Say this to a visual person and that person will picture exploding eyeballs. 

I was making my annual visit to my favorite ophthalmologist. You bring in the big guns when you've had Type I diabetes for almost forty years—people who check your retina, your optic nerve, the blood vessels in your eyes. Your eye pressure. I had a cataract removed from one eye years ago. Lasers have zapped leaky blood vessels in the other eye, also years ago. They've been watching the pressure in my eyes for a while now. This is what you do to keep your vision when you have this disease. 

Off to another room to do visual fields, which I hate. Visual fields are done to check peripheral vision, something that can be compromised due to high pressure in eyes (ocular hypertension) or, in more worrisome cases, glaucoma (where there has been damage to the optic nerve because of prolonged high pressure in the eyes). And glaucoma can mess you up, big time, if it's not treated.

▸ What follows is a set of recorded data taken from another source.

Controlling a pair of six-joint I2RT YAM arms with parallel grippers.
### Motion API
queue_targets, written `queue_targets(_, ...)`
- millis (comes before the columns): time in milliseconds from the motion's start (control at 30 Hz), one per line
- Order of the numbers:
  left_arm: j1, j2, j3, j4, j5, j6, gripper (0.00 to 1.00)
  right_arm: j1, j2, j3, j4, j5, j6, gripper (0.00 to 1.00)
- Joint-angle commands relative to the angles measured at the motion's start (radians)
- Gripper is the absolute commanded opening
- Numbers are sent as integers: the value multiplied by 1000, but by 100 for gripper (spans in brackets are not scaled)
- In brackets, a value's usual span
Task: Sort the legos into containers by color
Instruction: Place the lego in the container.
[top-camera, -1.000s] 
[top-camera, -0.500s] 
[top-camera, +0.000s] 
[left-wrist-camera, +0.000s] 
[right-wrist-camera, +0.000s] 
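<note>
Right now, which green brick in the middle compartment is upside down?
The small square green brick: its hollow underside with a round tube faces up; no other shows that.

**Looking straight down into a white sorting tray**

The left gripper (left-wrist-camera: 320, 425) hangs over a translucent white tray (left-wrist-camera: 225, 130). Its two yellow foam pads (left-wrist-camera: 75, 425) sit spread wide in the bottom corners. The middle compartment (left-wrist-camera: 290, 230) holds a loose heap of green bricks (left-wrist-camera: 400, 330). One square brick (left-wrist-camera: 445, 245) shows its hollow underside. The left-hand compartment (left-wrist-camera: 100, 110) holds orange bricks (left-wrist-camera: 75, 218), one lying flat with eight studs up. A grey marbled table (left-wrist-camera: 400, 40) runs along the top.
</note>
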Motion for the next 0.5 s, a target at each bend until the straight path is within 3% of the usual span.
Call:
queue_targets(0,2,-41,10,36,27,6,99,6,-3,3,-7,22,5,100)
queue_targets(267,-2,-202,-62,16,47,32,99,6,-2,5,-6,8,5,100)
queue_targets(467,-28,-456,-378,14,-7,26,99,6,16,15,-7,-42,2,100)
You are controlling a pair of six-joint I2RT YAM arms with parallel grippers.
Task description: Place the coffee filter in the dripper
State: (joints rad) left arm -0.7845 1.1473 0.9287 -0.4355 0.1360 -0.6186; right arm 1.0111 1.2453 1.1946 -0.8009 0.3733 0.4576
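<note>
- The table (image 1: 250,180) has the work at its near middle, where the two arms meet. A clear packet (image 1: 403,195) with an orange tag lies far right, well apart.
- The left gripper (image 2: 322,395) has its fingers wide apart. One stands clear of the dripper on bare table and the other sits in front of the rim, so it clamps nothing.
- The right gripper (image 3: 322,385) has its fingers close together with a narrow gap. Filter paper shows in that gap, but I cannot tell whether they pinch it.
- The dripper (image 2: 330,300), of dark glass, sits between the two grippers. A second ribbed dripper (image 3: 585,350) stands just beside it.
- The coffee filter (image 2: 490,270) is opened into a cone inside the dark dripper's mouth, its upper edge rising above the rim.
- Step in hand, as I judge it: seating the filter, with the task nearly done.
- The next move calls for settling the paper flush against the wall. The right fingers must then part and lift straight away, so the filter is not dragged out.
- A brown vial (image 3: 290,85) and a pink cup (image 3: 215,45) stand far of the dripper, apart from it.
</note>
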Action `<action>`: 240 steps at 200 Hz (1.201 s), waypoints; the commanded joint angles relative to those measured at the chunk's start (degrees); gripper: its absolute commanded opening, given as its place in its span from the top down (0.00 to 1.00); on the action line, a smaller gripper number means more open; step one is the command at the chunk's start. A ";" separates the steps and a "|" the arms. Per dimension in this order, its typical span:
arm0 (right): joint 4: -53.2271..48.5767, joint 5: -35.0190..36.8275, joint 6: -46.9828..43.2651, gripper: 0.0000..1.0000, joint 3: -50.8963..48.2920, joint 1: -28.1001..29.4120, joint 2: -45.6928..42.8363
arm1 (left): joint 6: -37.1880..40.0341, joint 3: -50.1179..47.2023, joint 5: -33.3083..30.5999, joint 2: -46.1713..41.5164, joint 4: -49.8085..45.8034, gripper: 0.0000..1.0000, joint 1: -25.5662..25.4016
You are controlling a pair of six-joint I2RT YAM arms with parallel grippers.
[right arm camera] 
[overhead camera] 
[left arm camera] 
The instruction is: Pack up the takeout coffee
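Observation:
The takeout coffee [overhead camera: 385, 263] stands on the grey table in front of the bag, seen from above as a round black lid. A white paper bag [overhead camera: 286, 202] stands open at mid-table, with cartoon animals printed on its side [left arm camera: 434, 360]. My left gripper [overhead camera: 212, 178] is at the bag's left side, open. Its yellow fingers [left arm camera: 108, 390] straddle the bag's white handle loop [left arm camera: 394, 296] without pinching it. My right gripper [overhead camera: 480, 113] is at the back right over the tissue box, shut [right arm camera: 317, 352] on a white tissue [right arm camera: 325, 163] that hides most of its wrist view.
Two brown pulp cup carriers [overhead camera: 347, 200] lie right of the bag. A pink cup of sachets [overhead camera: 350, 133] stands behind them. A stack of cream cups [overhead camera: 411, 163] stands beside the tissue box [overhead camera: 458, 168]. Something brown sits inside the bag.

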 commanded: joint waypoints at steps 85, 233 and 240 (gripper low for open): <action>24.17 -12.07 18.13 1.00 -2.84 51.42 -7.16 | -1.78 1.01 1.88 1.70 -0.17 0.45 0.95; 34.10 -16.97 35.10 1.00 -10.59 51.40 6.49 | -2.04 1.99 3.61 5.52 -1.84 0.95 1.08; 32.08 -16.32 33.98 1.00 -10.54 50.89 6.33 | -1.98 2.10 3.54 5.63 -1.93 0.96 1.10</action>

I hate the visual field test because a) I don't like being tested, and b) I dislike the person who's usually in charge of this test. To call this person a masochistic psychopath would be mild. And it makes me very angry indeed that this person has power over frightened people who are concerned about their vision. You don't need a condescending person barking at you while you wonder if you're going blind.

Next came more pupil dilation, eyedrops for numbing the eyeball, and the doctor peering into my eyes while shining bright lights and using Seussian doodads on them to check the pressure again. 

Your eyes have their own pressure independent of your blood pressure. Different things can cause pressure fluctuation: ducts inside the eyes that aren't draining fluid properly; eye trauma; certain medications like steroids, and so on. My diabetes may or may not be the cause of my elevated eye pressure, and there's nothing I can do about it except take medicated eye drops to try to bring the pressure down.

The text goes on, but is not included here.